Wir bitten um die Beantwortung folgender Fragen:
1. Woher stammt das Holz, das im Biomassekraftwerk Bischofferode verbrannt wird? (Bitte mit Nennung der gesamten jährlich verbrannten Holzmenge, Holzmenge nach Herkunftsorten und Kennzeichnung, ob es sich bei der Herkunft um ein FFH-Schutzgebiet handelt)

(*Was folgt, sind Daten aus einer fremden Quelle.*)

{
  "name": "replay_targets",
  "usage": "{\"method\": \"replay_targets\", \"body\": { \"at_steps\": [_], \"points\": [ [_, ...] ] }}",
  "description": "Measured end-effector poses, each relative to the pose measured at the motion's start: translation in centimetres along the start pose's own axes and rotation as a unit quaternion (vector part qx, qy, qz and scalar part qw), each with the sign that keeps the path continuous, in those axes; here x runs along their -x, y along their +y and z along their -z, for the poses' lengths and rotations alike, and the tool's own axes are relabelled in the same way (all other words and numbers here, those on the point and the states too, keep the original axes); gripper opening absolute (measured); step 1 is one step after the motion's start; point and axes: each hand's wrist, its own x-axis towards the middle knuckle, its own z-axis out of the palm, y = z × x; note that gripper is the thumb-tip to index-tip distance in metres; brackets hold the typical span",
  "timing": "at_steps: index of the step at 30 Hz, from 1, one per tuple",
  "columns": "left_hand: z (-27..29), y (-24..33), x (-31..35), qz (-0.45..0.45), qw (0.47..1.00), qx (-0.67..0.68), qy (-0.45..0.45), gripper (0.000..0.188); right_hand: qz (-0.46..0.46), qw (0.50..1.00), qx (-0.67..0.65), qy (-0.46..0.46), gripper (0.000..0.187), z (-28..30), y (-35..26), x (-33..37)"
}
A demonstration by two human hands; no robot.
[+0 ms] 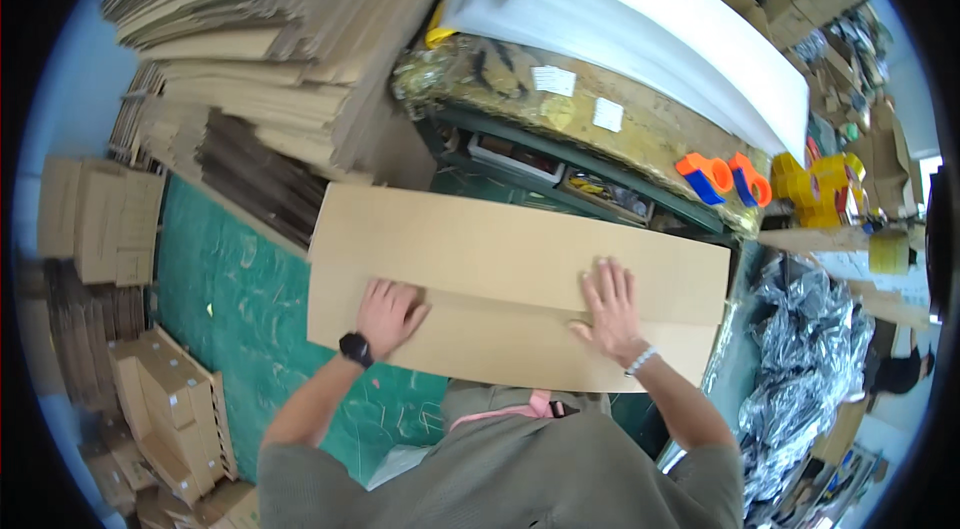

2. Wie hoch ist der Anteil von Holz aus FFH-Schutzgebieten? (Bitte in Prozent und Masse)
3. Würde für das von den Stadtwerken Leipzig verbrannte Holz eine alternative Nutzung, z. B. als Bauholz, in Frage kommen, oder ist diese aufgrund der Holzqualität ausgeschlossen?
4. Wie bewerten die Stadtwerke Leipzig die Nutzung von Holz für Strom- und Wärme vor dem Hintergrund einer möglichen alternativen Nutzung aus ökologischer und wirtschaftlicher Perspektive?
5. Welche Rolle soll die Nutzung von Holz für Strom und Wärme bei den Stadtwerken mittel- und langfristig spielen?